La società è sempre stata passiva, i social hanno aumentato la passività perché adesso le cose le fai direttamente da casa, non è necessario uscire per condividere e per raccontare la tua vita, bastano due foto, anche finte, quindi i social possono aver acuito questo problema, ma di base la società è stata sempre pigra, e passiva di conseguenza. È un problema abbastanza diffuso nella storia dell’ umanità, ma chiaramente i social, e internet in generale, hanno portato molte cose direttamente a casa tua, quindi tu di casa non esci più.
Cosa significa per te essere indipendenti nella musica?

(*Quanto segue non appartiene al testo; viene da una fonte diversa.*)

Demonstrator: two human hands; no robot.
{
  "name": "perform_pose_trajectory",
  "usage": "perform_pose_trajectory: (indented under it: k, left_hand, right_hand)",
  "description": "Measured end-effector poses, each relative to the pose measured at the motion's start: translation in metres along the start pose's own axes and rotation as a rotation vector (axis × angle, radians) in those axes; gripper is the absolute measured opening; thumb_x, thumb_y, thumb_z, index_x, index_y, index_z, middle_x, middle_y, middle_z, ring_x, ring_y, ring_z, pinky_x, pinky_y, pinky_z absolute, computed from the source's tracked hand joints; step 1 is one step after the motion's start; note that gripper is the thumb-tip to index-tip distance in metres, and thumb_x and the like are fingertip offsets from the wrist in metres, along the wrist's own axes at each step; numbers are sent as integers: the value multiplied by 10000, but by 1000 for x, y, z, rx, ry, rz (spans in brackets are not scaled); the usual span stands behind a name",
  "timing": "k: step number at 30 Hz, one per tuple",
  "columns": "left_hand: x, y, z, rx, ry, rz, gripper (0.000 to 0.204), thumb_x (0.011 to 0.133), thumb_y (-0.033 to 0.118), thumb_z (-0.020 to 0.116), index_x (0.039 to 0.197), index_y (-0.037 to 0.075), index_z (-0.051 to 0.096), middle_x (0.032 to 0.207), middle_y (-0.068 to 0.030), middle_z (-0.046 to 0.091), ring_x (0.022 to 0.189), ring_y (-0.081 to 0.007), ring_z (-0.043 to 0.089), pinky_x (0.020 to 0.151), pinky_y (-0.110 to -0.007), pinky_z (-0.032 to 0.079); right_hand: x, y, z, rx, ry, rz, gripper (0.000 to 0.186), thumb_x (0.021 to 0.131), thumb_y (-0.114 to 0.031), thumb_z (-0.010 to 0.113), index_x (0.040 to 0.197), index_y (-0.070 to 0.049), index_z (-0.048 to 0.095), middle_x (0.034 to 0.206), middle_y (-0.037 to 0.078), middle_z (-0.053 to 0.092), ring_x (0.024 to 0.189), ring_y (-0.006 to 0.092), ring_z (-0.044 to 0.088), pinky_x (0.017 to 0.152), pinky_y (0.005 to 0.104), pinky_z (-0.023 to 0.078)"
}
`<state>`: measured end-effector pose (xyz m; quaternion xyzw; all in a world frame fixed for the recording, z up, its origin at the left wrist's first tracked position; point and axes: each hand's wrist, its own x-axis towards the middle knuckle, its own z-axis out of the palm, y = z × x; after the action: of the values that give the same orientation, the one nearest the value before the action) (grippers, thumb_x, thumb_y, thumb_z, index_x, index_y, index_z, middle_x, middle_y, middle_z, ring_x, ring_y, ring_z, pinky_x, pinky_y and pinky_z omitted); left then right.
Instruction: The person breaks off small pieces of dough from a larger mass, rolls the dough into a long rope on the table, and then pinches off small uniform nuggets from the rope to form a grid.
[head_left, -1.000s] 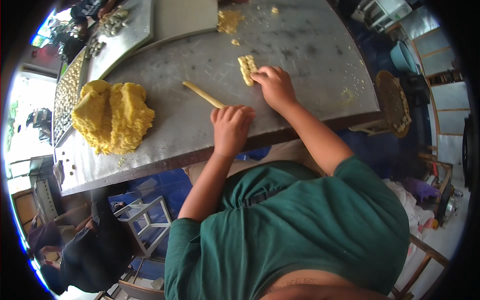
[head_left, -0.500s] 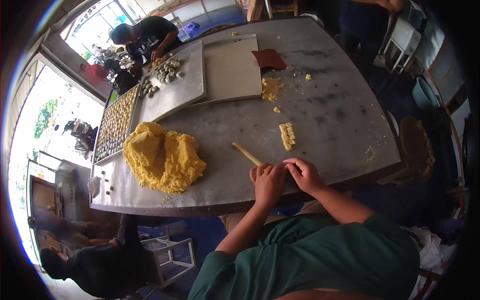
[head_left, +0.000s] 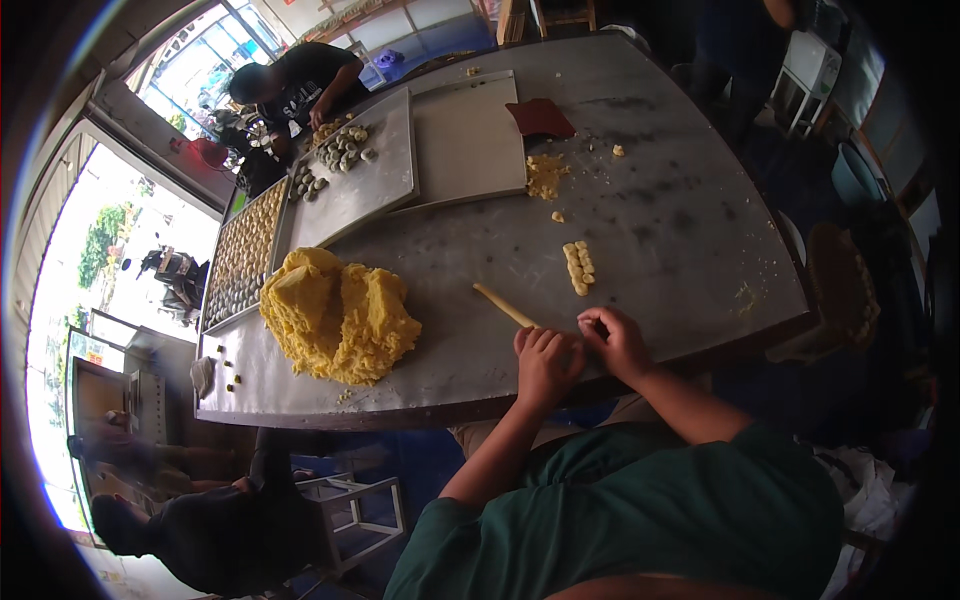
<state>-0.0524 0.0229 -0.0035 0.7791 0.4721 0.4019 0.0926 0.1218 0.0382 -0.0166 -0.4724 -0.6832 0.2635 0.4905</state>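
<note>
A thin rope of pale yellow dough [head_left: 503, 303] lies on the metal table with its near end under my left hand [head_left: 547, 366]. The fingers of that hand are bent round this end. Just to its right, my right hand [head_left: 617, 345] is closed, thumb and fingertips pinched together; what is in them is too small to make out. Beyond it, small cut dough pieces [head_left: 578, 267] sit in two short rows, touching one another. A big mound of crumbly yellow dough [head_left: 340, 318] stands to the left of the rope.
Overlapping metal trays [head_left: 465, 150] lie at the far side, one with dark lumps [head_left: 343, 150]. A tray of small rounded pieces [head_left: 243, 250] is at the left. Dough crumbs [head_left: 546, 177] lie near a red-brown sheet [head_left: 541, 119]. A person [head_left: 305, 85] works across the table.
My right hand has drawn a little apart from my left, and its fingers have curled into a pinch. The left hand stays on the dough rope. The whole view has shifted slightly.
</note>
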Motion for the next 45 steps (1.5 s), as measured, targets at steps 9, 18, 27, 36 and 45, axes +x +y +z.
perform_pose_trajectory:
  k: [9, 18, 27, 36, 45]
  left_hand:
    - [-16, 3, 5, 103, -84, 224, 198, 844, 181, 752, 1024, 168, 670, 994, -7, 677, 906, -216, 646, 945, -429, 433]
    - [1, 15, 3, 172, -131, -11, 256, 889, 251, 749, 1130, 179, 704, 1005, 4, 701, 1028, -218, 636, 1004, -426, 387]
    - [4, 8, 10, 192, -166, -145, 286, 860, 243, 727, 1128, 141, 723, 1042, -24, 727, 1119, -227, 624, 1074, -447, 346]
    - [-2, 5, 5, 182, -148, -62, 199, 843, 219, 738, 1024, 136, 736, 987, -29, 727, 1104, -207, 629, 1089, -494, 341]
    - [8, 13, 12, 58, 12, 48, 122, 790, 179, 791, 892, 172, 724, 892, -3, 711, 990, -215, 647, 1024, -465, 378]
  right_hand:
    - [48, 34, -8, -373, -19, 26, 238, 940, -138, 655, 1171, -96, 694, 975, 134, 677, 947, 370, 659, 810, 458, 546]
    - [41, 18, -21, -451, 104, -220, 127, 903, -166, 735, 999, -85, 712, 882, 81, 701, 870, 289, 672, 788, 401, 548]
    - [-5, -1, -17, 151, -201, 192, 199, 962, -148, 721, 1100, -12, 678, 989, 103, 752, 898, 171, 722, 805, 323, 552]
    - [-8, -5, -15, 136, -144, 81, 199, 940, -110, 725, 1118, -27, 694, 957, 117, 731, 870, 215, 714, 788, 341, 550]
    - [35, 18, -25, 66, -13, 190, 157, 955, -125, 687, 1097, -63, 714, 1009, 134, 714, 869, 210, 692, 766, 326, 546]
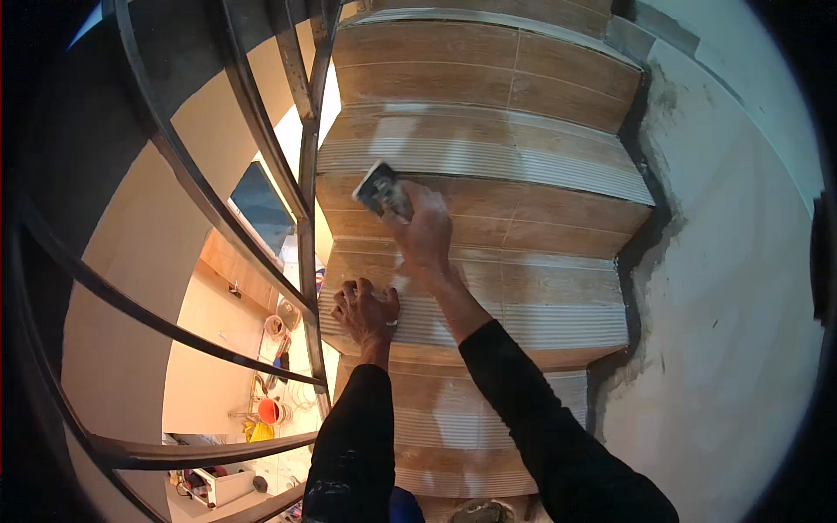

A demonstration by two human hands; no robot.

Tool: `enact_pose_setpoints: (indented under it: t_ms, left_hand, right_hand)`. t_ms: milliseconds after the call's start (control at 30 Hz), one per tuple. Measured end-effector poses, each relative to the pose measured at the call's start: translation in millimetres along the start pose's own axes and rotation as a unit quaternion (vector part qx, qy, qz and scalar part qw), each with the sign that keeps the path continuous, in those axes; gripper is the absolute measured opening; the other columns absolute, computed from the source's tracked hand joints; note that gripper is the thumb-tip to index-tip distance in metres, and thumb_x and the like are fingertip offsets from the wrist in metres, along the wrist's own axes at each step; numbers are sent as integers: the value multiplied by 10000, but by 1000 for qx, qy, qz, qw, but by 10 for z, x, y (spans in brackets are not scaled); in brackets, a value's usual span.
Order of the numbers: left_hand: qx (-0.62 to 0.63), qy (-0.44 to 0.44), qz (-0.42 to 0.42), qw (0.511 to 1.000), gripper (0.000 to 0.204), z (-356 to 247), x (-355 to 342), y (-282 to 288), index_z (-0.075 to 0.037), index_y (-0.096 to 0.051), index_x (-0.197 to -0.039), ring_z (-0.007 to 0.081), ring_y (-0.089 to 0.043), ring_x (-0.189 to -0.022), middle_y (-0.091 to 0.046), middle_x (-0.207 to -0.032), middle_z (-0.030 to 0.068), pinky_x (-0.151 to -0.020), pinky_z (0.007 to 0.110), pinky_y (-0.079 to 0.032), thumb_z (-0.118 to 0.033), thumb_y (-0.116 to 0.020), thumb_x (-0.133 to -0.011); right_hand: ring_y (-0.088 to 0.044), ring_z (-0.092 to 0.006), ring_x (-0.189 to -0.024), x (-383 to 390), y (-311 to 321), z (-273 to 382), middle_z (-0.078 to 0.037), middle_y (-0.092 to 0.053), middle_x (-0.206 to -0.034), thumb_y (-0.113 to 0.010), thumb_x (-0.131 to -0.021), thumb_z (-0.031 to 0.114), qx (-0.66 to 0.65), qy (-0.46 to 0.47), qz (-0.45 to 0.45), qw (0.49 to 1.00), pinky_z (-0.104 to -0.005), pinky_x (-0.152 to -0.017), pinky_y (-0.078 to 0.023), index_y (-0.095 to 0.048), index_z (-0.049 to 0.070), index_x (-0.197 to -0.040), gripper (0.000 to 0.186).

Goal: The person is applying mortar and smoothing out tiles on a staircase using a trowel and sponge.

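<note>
My right hand (425, 228) is closed around a small dark rectangular block (380, 187) with a pale edge. The block, slightly blurred, is over the front of a wood-look tiled step, near the railing side; whether it touches the tile I cannot tell. Below and to the left, my left hand (364, 309) lies on the tread of a lower step (558, 283), its fingers spread and slightly bent, holding nothing. Whitish dusty smears show on the tiles, and ribbed strips (571, 324) run along the front of the treads.
A dark metal railing (307, 187) borders the stairs on the left. Through its bars, a lower floor shows an orange-red bucket (271, 410) and several scattered items. On the right, a pale wall (715, 288) meets the steps along a rough grey cement band (643, 253).
</note>
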State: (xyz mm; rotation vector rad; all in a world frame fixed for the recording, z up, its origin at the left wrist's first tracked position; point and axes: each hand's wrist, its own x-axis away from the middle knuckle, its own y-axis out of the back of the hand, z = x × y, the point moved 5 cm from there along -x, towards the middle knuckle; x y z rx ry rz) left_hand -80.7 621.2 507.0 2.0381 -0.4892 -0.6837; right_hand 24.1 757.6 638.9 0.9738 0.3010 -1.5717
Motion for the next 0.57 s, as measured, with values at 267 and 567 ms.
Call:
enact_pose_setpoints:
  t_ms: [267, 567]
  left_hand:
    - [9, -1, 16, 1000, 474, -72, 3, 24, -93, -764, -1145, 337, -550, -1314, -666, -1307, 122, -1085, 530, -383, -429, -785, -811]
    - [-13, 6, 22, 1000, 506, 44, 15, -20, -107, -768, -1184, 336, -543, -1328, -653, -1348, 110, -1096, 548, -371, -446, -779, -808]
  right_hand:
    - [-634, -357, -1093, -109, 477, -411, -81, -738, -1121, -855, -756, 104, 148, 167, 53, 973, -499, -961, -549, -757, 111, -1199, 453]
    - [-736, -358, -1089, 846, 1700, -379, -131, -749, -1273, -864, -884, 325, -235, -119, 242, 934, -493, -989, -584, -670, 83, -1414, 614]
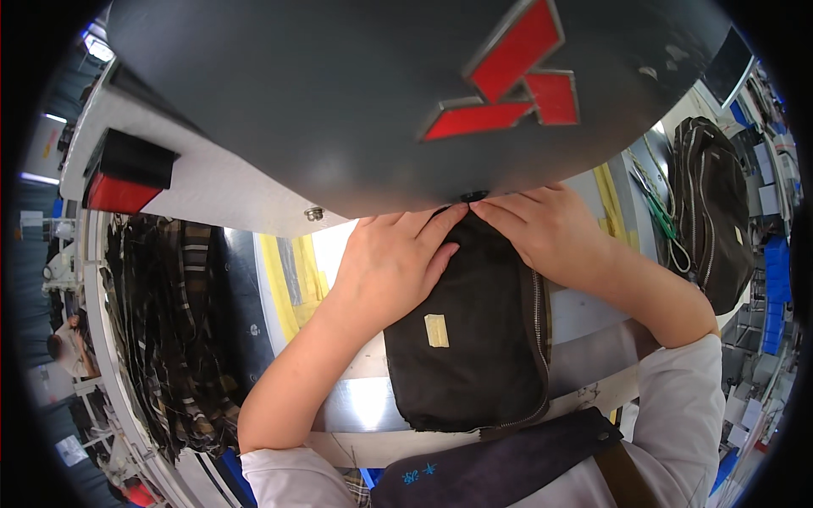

Significa poter fare tutte le scelte che voglio, sempre; rimanere coerenti, ma avere anche la libertà di cambiare idea; significa essere liberi; significa anche metterci del proprio, investimenti e rischi di impresa personali, però vuol dire essere totalmente liberi di fare quello che si vuole.
C’è un brano dell’album a cui sei più legato?
Sono legato molto all’album in generale, perché è stata la prima volta che abbiamo lavorato in un certo modo e rappresenta per noi uno step importante nella sua totalità, però il mio pezzo preferito è “Vendesi” un po’ perché era un sacco che volevo fare un pezzo con quel tipo di atmosfere e quegli arrangiamenti lì, un po’ perché c’è Roy Paci, che è un grande musicista ed è una vita che volevo collaborare con lui e poi perché è semplicemente quello che mi piace di più.
Quanto c’è della tua città nell’album?
In realtà ce n’è meno del solito. C’è nel titolo e c’è un riferimento a Porta Palazzo in una canzone, ma la mia città c’è sempre, perché fa parte di me e mi ha influenzato molto. In questo disco c’è in realtà un grazie, c’è più un tributo alla mia città. In “Educazione sabauda” c’era più un riferimento alla cultura, a quello che rappresenta per me la mia città, in questo disco invece i riferimenti, sia nel titolo che in “Metti che domani”, si rivolgono alla città per ringraziarla del calore che mi ha dimostrato, perché si dice nemo propheta in patria e invece nel mio caso, anche stando ai risultati dei concerti che andremo a fare a Torino, sold out tutti e tre, sta andando molto bene e vorrei ringraziare tutti per il calore che mi dimostrano.
Domanda Nonsense: Maleducazione ai concerti, ti è mai venuta voglia di buttare fuori qualcuno?
(Ride). Sì, non posso negarlo, sono anche abbastanza misantropo quindi spesso mi stanno sul caxxo le persone, però al tempo stesso quello a cui tengo è che le persone che sono venute al mio concerto, che hanno pagato il biglietto, che sono venute lì sapendo i pezzi e che quindi hanno occupato il loro tempo ascoltando la mia musica, sappiano che comunque vada devo loro il mio tempo e la mia disponibilità e che possono fare quello che caxxo vogliono ai miei concerti, purchè rimangano nell’ambito del rispetto reciproco, perché io cerco di rispettare tutti e pretendo altrettanto rispetto. Però sì, ogni tanto ci sono persone fastidiose, ma esistono le persone fastidiose nel mondo.